• Your goal: Before returning the data, strip out the pictures and keep everything else exactly the same.
____________
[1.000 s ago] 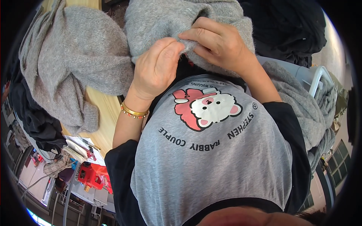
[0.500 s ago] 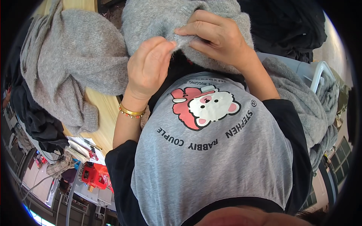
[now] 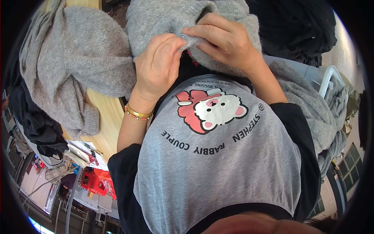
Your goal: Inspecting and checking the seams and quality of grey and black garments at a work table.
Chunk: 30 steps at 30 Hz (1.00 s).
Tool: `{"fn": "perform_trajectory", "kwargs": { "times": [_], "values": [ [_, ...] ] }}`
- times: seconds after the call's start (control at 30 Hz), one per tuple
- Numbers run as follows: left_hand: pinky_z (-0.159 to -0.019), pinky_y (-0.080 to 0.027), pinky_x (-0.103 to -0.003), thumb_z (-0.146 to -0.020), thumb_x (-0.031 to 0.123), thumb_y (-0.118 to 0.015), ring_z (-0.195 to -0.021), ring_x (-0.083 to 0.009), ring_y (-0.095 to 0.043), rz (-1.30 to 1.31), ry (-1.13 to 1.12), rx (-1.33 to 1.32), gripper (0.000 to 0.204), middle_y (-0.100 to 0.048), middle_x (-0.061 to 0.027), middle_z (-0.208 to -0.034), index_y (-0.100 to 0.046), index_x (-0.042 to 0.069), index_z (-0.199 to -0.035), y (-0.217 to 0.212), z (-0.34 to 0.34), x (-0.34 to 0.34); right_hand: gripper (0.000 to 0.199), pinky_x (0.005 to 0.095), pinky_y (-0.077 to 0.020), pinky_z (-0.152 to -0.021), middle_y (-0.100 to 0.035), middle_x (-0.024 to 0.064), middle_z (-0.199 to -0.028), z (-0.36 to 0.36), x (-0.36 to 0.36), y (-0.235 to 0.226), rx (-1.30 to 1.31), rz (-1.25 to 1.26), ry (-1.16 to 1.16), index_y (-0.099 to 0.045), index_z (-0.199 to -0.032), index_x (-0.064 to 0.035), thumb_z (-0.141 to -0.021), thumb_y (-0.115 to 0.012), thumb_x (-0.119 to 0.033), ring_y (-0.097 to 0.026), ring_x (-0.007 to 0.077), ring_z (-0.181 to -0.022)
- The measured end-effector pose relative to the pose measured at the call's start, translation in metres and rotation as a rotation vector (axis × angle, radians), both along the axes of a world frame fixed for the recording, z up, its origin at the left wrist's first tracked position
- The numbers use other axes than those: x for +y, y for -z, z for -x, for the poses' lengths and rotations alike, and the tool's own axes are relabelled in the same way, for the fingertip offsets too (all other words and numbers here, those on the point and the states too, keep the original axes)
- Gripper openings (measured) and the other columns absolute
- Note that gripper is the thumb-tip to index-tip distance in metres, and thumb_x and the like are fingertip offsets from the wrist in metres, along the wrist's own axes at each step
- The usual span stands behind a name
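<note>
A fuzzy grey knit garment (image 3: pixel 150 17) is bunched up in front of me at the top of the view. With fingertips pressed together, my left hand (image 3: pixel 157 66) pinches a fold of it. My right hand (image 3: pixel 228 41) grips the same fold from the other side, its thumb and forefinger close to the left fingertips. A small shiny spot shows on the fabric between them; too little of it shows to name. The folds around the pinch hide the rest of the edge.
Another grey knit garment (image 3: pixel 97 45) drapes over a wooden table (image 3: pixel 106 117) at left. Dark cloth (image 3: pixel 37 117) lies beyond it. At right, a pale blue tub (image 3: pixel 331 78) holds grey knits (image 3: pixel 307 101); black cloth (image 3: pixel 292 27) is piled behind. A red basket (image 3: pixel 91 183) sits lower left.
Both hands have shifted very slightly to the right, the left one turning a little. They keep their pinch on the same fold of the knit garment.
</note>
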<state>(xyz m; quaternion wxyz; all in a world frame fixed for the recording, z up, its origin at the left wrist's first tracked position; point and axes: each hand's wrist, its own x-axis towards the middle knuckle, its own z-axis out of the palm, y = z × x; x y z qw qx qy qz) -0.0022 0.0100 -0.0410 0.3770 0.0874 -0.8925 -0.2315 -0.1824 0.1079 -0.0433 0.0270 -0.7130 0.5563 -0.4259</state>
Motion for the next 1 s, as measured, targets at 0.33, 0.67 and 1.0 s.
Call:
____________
• Result for this exercise:
[1.000 s ago] 
[0.500 s ago] 
[now] 
Your goal: Inspecting and checking the seams and quality of grey and black garments at a work table.
Chunk: 30 steps at 30 Hz (1.00 s).
Tool: `{"fn": "perform_trajectory", "kwargs": { "times": [_], "values": [ [_, ...] ] }}`
- times: seconds after the call's start (control at 30 Hz), one per tuple
- Numbers run as follows: left_hand: pinky_z (-0.159 to -0.019), pinky_y (-0.080 to 0.027), pinky_x (-0.103 to -0.003), thumb_z (-0.146 to -0.020), thumb_x (-0.031 to 0.123), thumb_y (-0.118 to 0.015), ring_z (-0.195 to -0.021), ring_x (-0.083 to 0.009), ring_y (-0.095 to 0.043), rz (-1.30 to 1.31), ry (-1.13 to 1.12), rx (-1.33 to 1.32), gripper (0.000 to 0.204), middle_y (-0.100 to 0.048), middle_x (-0.061 to 0.027), middle_z (-0.208 to -0.034), index_y (-0.100 to 0.046), index_x (-0.042 to 0.069), index_z (-0.199 to -0.035), y (-0.217 to 0.212), z (-0.34 to 0.34), x (-0.34 to 0.34); right_hand: gripper (0.000 to 0.199), pinky_x (0.005 to 0.095), pinky_y (-0.077 to 0.020), pinky_z (-0.152 to -0.021), middle_y (-0.100 to 0.035), middle_x (-0.024 to 0.064), middle_z (-0.199 to -0.028), z (-0.36 to 0.36), x (-0.36 to 0.36), y (-0.235 to 0.226), rx (-1.30 to 1.31), rz (-1.25 to 1.26), ry (-1.16 to 1.16), index_y (-0.099 to 0.045), index_z (-0.199 to -0.032), index_x (-0.064 to 0.035), thumb_z (-0.141 to -0.021), thumb_y (-0.115 to 0.012), thumb_x (-0.119 to 0.033), ring_y (-0.097 to 0.026), ring_x (-0.007 to 0.077), ring_z (-0.181 to -0.022)
- The measured end-effector pose relative to the pose measured at the call's start, translation in metres and rotation as a rotation vector (axis × angle, radians), both along the axes of a world frame fixed for the recording, z up, its origin at the left wrist's first tracked position
- The numbers use other axes than those: x for +y, y for -z, z for -x, for the poses' lengths and rotations alike, and the tool's own axes are relabelled in the same way, for the fingertip offsets too (all other words and numbers here, those on the point and the states too, keep the original axes)
- Gripper openings (measured) and the other columns absolute
- Note that gripper is the thumb-tip to index-tip distance in metres, and thumb_x and the like are fingertip offsets from the wrist in metres, along the wrist's own axes at each step
- The usual span stands behind a name
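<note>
A fuzzy grey knit garment (image 3: pixel 150 17) is bunched up in front of me at the top of the view. With fingertips pressed together, my left hand (image 3: pixel 157 66) pinches a fold of it. My right hand (image 3: pixel 228 41) grips the same fold from the other side, its thumb and forefinger close to the left fingertips. A small shiny spot shows on the fabric between them; too little of it shows to name. The folds around the pinch hide the rest of the edge.
Another grey knit garment (image 3: pixel 97 45) drapes over a wooden table (image 3: pixel 106 117) at left. Dark cloth (image 3: pixel 37 117) lies beyond it. At right, a pale blue tub (image 3: pixel 331 78) holds grey knits (image 3: pixel 307 101); black cloth (image 3: pixel 292 27) is piled behind. A red basket (image 3: pixel 91 183) sits lower left.
Both hands have shifted very slightly to the right, the left one turning a little. They keep their pinch on the same fold of the knit garment.
</note>
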<state>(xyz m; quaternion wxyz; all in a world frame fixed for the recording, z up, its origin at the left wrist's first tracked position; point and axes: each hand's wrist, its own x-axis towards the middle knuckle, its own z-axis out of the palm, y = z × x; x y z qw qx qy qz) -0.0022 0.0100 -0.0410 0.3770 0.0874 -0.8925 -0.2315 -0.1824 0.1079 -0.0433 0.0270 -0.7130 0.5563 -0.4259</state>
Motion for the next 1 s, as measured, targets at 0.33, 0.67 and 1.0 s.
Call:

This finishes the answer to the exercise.